Joseph Baclich Jr, 31, of Iron River will serve a minimum of one and a half years in prison for two felony counts of delivery of heroin and three felony counts of possession of analogues.
The two were arrested with four others on May 21 after a search of Baclich's home revealed illegal drugs, such as heroin, mushrooms, marijuana, and prescription drugs, and evidence of drug distribution.
During Nichols' sentencing hearing in Iron County Trial Court on Monday, her attorney Geoffrey Lawrence pointed out that Nichols has several misdemeanor and felony convictions on her record, but they are all for theft and drug crimes.
"Prison should be for violent offenders," he said.
Lawrence requested that if Nichols were to be sent to prison, she be eligible for a special alternative incarceration program that would help her with her drug addiction.
"She has taken steps in addressing her drug problem," he said. "Give her a sentence that allows help with the problem."
Iron County Prosecutor Melissa Powell claimed that Nichols has only been able to stay clean from drugs while incarcerated.
"She doesn't maintain a sober lifestyle," said Powell.
Powell also noted that Nichols did not just use drugs in this case - she was dealing drugs and enabling other people to be addicts.
When allowed to address the court, Nichols apologized to the court, community, and her family. She also expressed that she wants to better herself.
Judge C. Joseph Schwedler decided to impose a minimum two-year sentence, but allowed the special alternative incarceration program. He felt that the strict supervision of the program would benefit Nichols in the long run.
During Baclich's sentencing hearing in Iron County Trial Court on Monday, his attorney Henry McRoberts said that Baclich has taken full responsibility for his actions.
"He has admitted the error of his ways," said McRoberts. "He is ready and willing to be sentenced."
According to McRoberts, Baclich was addicted to heroin for less than five months before he was arrested. Since his arrest, he lost his job, friends, and credibility in the community, said McRoberts.

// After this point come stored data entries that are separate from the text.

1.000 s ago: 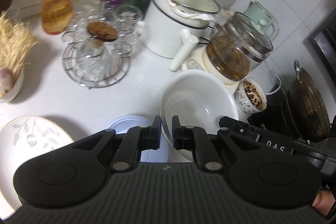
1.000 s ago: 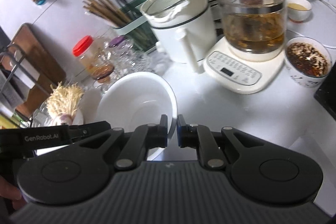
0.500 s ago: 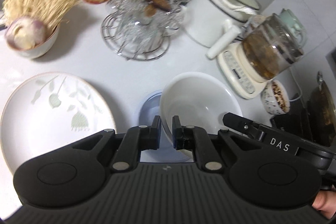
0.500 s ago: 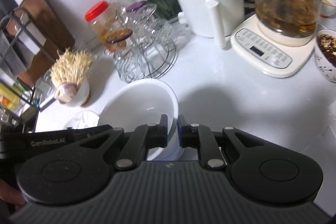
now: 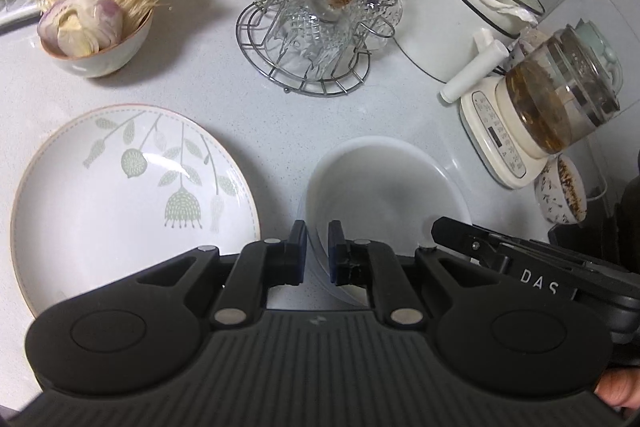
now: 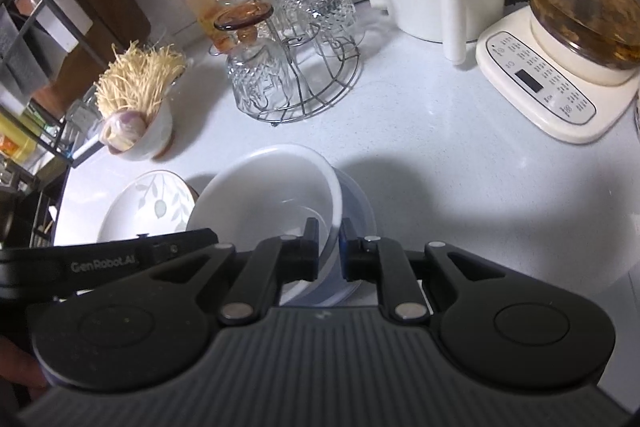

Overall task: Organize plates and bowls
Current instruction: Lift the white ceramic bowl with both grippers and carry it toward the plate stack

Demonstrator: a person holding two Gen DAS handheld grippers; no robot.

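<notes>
From the left wrist camera, the left gripper (image 5: 317,251) had its two fingers drawn close together with the near rim of the white bowl (image 5: 384,187) pinched between them. The bowl lay straight ahead of the fingertips, its open hollow facing up, and a thin bluish edge of a second bowl (image 5: 344,293) showed under it near the fingers. Just to the left of the bowl, on the white counter (image 5: 280,115), lay the leaf-patterned plate (image 5: 132,199), flat and close beside the left finger. Across the bowl, the dark right gripper (image 5: 452,229) reached in from the right and met the opposite rim. Farther back stood a wire rack of glasses (image 5: 312,39), a small bowl of enoki mushrooms (image 5: 100,27), a white cooker (image 5: 460,15) and a glass kettle (image 5: 560,99) on its base.

From the right wrist camera, the right gripper (image 6: 329,251) was likewise nearly closed, its fingers clamped on the rim of the white bowl (image 6: 260,203), one finger inside and one outside. The bowl sat nested in the blue bowl (image 6: 360,203), whose rim showed to the right of it. The plate (image 6: 148,203) lay to the left beyond the bowl, partly hidden by it. The left gripper (image 6: 200,239) came in from the left at the bowl's near edge. The glass rack (image 6: 292,67) and kettle (image 6: 580,7) stood behind.
</notes>
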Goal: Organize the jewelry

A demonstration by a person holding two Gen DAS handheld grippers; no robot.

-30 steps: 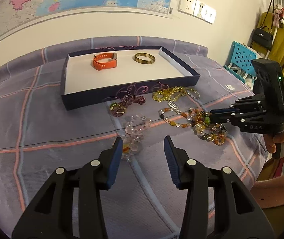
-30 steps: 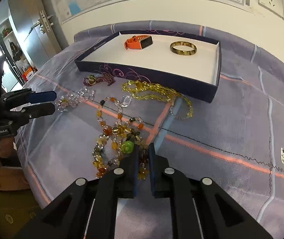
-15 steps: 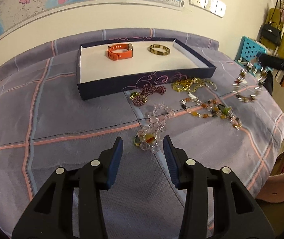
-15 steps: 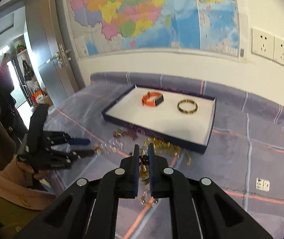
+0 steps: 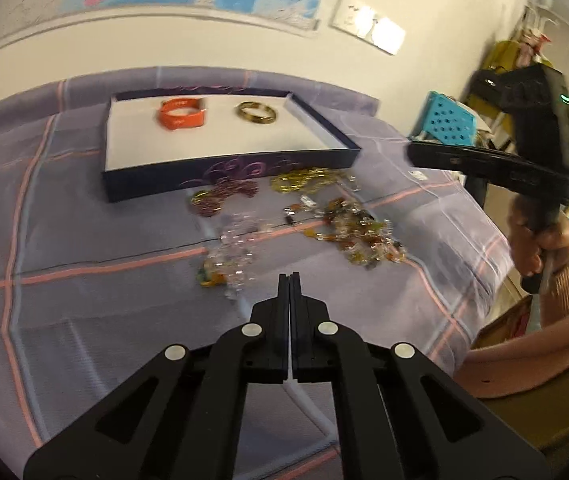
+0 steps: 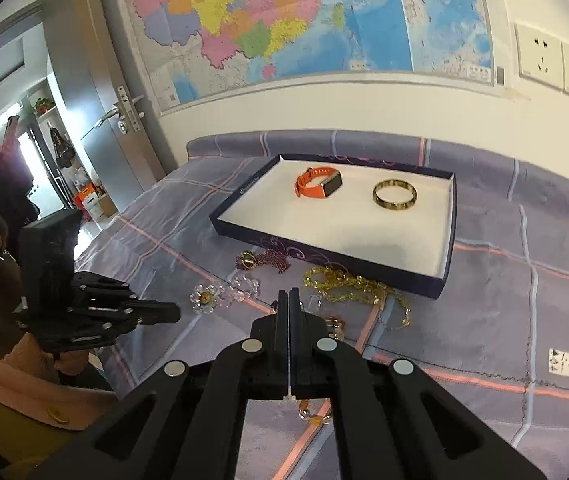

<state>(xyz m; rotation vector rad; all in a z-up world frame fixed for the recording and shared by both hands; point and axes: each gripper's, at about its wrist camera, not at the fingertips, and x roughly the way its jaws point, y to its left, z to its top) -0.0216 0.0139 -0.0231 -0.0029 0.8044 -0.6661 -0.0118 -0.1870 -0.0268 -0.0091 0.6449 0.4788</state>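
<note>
Left gripper (image 5: 289, 276): fingers pressed together, nothing between them. Right gripper (image 6: 288, 292): likewise pressed together, its body hiding most of the amber bead necklace (image 5: 358, 232). Left-wrist view motion-blurred. Tray (image 6: 450, 236) on the checked cloth (image 6: 524, 280) holds orange watch band (image 6: 318, 182) and gold bangle (image 6: 394, 195). Yellow bead strand (image 6: 348, 284), maroon chain (image 6: 264, 258) and clear crystal bracelet (image 6: 224, 292) lie just before the tray.

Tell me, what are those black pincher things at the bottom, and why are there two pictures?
They are grabbing tools. A person holds one in each hand, and each carries a camera looking along its two fingers. One picture comes from the left gripper, the other from the right gripper. Both are pinched shut and seem to hold nothing. On the striped bedspread sits a dark box with an orange watch band and a gold bangle inside. Bead necklaces lie loose before it.
</note>
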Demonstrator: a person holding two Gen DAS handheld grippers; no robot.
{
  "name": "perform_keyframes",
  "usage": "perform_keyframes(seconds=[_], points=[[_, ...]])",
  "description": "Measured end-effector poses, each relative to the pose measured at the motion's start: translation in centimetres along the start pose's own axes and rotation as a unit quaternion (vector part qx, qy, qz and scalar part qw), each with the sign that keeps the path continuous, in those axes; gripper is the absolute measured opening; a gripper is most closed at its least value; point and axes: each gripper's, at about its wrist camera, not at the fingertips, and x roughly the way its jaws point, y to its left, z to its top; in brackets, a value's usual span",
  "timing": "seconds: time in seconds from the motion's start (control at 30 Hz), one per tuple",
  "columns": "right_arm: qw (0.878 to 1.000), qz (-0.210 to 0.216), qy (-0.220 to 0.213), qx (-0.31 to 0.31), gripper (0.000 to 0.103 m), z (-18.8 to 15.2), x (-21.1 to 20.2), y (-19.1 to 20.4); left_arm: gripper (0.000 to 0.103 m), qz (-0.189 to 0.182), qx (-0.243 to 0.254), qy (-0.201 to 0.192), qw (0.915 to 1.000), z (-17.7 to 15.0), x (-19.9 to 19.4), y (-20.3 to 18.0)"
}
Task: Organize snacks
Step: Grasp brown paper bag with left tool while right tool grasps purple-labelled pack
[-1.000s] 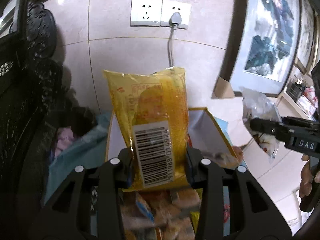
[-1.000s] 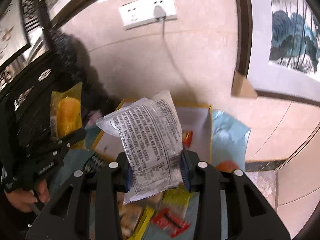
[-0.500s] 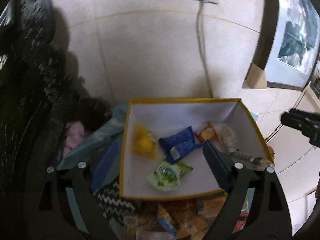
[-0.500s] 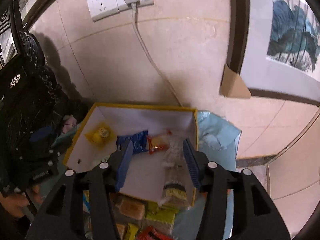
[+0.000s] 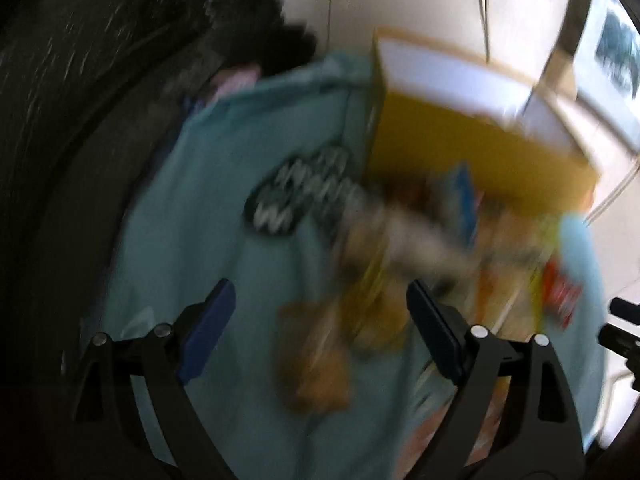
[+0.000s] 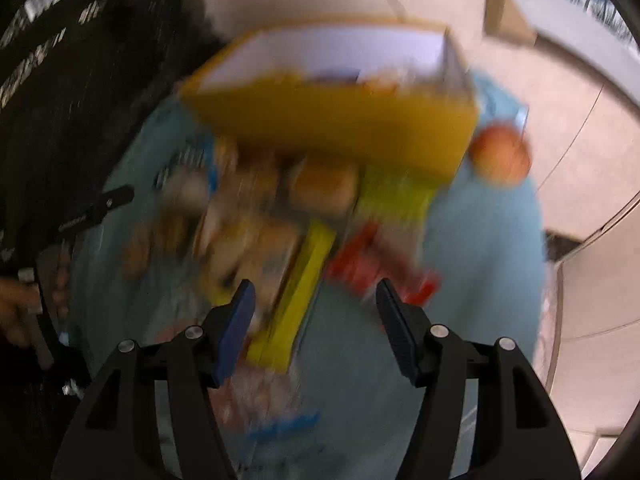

Powell believed that Baclich has two sides: one that is "very sweet and helpful" and one that has a criminal record of domestic violence and weapons charges.
She also pointed out that, like Nichols, Baclich dealt drugs into the community. Furthermore, she claimed that he dealt drugs to a co-defendant, who then dealt them to other people.
While addressing the court, Baclich stated that he has learned from his experience.
"Heroin is the type of thing that destroys lives," he said. "It destroyed mine."
Judge Schwedler sentenced Baclich to one and a half years in prison and agreed to allow Baclich to participate in the boot camp program so he can have strict supervision after his release.
As for the other co-defendants in the case, one has already been sentenced to jail time, one is scheduled for a pre-trial on Sept. 23, and two will be sentenced later this month.